In fact, the process of gathering data to fill in such a spreadsheet will probably cause you to stumble over multiple opportunities for cost savings.




Mike Halloran
Pembroke Pines, FL, USA

 

[Sandro_S]

Mike,

Thank you for posting. Your assumptions are correct in some cases however you'd be surprised how often the stem weight meets or exceeds the valve weight. The machining costs also add quite a deal to the associated stem costs. Also, economics is not the only reason. There is also a chance that we might under size a stem which is far more problematic than over spending. I really just need to figure out how to convert my thrust and torque calculations into the right stem diameter for the job. We do not use an engineer on every job because many jobs have very similar applications.

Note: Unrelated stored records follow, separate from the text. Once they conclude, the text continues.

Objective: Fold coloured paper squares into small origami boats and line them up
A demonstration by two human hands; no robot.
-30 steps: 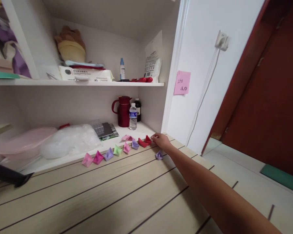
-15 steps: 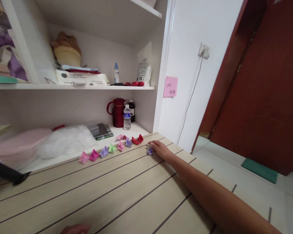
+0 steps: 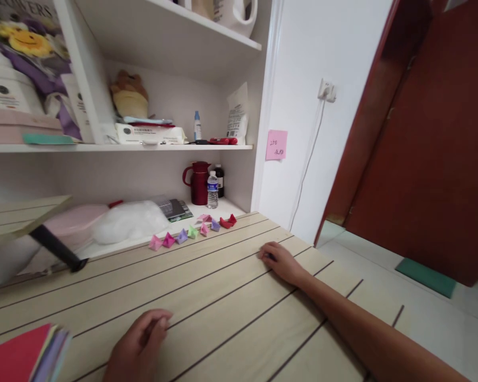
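Note:
My right hand [image 3: 279,261] rests on the slatted wooden table with its fingers curled closed. A small purple spot shows between the fingers; it looks like the purple folded paper boat, which the hand mostly hides. My left hand [image 3: 140,339] is at the near edge of view, loosely curved, thumb and forefinger a little apart, nothing in it. Along the far table edge stands a row of folded paper boats: light pink [image 3: 155,242], magenta [image 3: 169,240], purple [image 3: 182,236], green [image 3: 192,232], pink [image 3: 204,229], another purple [image 3: 215,225] and red [image 3: 225,223].
A stack of coloured paper [image 3: 19,355] lies at the near left. Behind the table, the shelf holds a red jug [image 3: 199,183], a water bottle [image 3: 212,190] and a clear plastic bag [image 3: 129,223]. A black folding leg [image 3: 59,249] stands at the left.
My right hand has drawn back toward me, and the purple boat that lay beneath it has left its spot. My left hand has come further into view. The camera has turned left.

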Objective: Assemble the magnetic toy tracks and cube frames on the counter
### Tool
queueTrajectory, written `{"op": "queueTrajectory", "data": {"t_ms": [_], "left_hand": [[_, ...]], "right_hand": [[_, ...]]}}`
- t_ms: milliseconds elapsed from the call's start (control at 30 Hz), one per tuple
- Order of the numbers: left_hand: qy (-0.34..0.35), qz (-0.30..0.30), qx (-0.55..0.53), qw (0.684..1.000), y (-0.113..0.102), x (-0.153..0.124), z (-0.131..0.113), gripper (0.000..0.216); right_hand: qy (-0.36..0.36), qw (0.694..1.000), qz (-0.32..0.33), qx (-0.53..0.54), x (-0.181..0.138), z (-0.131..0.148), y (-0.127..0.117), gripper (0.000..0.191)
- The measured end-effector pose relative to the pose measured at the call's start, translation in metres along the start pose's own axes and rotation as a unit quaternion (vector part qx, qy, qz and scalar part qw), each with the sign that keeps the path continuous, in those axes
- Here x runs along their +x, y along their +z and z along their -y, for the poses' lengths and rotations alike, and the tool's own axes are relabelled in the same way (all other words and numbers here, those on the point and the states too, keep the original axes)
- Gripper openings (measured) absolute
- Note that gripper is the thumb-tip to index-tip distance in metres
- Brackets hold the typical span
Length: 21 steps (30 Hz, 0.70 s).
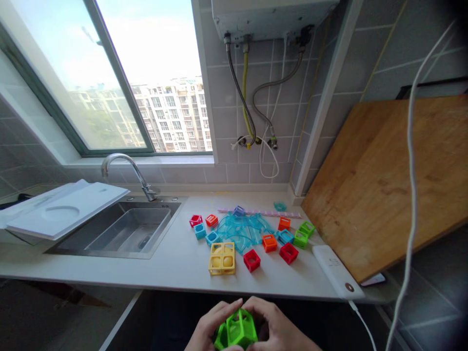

I am assuming that the determining factors will be the yeild strength of the round bar, or the pull out strength of the ACME threads on the round bar or brass nut. I just don't know how to calculate what I need.

Thanks
Sandro

 

[bcd]

If you limit your thinking to stem torque & thrust required to operate the valve, you will get yourself into trouble. The person who proves if your stem is strong enough is the guy (or girl)turning the hand wheel at the end of the stem. Valves get jammed and stuck, and the operator will push the equipment to the limit to get the valve to operate. If any stem failure were to occur from overloading, best it be outside the pressure boundary. MSS has a standard that provides the maximum input capability for operators using hand wheels, levers, etc. I think it is SP-91. The data is based on actual human tests, so it is a good source of information when sizing stems.

 

[Sandro_S]

Hi,

I appreciate any input I can get on this however, I have done all other necessary calculations for thrust and torque based off a maximum rim pull of 40ft/lbs. I only require assistance for putting together a spreadsheet that will spit out the stem diameter required to receive these forces.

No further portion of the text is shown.